## TASK REQUIREMENTS
Reproduce word for word the lines between those holding "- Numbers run" and "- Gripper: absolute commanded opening", inclusive, and nothing else from the data below.

Collection entries:
....

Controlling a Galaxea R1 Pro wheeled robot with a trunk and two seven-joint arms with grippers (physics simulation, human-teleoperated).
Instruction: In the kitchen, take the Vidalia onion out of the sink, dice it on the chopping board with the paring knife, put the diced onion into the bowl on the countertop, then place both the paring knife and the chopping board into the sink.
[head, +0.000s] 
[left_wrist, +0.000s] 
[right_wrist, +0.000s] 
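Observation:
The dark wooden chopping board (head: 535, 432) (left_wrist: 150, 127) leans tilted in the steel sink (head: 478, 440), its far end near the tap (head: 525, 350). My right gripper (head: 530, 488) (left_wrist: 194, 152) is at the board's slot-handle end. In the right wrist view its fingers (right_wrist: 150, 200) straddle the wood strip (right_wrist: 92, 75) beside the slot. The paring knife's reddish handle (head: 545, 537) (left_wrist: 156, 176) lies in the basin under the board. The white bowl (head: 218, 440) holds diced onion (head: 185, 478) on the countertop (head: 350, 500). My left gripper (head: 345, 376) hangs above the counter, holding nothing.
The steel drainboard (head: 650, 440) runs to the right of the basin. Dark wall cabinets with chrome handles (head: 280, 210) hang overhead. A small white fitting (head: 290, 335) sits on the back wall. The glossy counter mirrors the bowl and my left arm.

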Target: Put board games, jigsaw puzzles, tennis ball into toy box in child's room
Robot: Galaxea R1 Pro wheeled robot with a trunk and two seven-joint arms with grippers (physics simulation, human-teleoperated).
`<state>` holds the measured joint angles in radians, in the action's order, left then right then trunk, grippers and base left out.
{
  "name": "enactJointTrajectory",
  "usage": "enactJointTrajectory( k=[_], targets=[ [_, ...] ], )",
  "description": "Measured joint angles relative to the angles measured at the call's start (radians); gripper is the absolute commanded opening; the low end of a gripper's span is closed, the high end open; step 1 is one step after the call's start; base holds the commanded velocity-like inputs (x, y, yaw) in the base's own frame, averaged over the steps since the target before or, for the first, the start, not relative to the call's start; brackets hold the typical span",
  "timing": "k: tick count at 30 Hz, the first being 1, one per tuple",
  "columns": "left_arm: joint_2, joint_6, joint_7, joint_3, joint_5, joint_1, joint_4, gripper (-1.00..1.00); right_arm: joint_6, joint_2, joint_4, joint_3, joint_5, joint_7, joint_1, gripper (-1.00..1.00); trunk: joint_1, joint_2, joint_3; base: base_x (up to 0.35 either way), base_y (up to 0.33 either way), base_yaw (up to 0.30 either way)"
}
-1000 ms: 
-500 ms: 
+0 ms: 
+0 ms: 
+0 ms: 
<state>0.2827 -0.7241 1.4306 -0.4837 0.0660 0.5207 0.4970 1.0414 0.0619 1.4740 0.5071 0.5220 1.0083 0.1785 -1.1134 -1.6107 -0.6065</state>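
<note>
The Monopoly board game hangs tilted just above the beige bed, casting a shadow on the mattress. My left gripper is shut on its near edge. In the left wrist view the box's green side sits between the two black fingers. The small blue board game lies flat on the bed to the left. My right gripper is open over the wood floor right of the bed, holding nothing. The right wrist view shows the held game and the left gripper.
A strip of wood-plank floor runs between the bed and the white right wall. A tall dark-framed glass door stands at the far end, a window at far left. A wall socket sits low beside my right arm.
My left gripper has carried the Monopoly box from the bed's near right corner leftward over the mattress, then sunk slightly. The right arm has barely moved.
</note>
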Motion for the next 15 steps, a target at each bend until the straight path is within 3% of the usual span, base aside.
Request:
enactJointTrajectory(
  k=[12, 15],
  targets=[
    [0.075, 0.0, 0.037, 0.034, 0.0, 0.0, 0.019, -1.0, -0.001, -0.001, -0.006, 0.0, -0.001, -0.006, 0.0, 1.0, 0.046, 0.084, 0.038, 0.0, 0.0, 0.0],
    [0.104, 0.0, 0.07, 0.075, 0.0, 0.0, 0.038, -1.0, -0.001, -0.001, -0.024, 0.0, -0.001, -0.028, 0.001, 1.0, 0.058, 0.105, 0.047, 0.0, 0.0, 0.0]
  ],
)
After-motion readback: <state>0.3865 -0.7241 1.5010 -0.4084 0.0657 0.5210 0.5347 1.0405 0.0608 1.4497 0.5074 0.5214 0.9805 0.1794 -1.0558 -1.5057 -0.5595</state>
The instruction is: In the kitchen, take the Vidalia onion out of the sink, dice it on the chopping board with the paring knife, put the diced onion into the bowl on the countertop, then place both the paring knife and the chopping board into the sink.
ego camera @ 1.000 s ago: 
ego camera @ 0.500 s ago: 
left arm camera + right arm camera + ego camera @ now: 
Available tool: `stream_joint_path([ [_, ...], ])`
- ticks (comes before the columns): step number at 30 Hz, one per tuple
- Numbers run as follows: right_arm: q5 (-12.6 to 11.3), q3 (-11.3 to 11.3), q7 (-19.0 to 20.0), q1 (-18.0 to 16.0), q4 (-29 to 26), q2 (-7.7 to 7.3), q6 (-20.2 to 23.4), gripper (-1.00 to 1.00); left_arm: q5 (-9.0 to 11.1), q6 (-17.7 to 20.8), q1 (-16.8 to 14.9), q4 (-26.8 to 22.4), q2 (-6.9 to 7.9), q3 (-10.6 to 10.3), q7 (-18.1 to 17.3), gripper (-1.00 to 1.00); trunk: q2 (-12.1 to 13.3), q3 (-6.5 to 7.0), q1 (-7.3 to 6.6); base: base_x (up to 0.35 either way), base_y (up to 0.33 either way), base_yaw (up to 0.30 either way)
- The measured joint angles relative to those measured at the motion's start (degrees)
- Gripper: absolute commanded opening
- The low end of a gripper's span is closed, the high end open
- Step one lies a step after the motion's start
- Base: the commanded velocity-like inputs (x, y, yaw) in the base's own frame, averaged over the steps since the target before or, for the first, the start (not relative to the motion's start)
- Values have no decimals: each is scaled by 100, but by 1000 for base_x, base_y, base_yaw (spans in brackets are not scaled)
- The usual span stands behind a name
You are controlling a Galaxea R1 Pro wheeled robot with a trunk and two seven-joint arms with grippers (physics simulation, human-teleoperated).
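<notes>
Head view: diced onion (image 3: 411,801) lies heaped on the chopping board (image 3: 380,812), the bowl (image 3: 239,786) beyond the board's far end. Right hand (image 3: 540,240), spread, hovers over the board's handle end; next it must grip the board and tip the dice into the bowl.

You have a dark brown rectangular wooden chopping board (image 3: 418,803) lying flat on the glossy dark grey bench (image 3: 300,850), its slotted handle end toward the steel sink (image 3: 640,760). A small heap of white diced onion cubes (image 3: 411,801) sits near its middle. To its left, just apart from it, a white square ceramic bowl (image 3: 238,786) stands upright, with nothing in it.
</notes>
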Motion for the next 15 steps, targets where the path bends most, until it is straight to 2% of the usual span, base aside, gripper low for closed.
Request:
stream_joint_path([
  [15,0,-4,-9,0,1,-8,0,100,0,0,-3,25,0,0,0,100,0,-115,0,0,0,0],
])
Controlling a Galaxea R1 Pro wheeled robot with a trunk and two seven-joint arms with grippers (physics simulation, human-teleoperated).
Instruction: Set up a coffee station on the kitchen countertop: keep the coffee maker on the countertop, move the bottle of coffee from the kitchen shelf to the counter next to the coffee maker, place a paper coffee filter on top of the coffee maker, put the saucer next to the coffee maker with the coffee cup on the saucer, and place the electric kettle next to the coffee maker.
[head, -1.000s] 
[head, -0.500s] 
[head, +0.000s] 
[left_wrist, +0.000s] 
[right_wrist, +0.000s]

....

## COMPLETED EXERCISE
- Numbers run as follows: right_arm: q5 (-12.6 to 11.3), q3 (-11.3 to 11.3), q7 (-19.0 to 20.0), q1 (-18.0 to 16.0), q4 (-29 to 26), q2 (-7.7 to 7.3), q6 (-20.2 to 23.4), gripper (-1.00 to 1.00); left_arm: q5 (-9.0 to 11.1), q6 (-17.7 to 20.8), q1 (-16.8 to 14.9), q4 (-26.8 to 22.4), q2 (-6.9 to 7.9), q3 (-10.6 to 10.3), q7 (-18.1 to 17.3), gripper (-1.00 to 1.00); trunk: q2 (-12.1 to 13.3), q3 (-6.5 to 7.0), q1 (-7.3 to 6.6); base: base_x (up to 0.35 either way), base_y (up to 0.33 either way), base_yaw (up to 0.30 either way)
- The measured joint angles relative to those measured at the motion's start (degrees)
- Gripper: absolute commanded opening

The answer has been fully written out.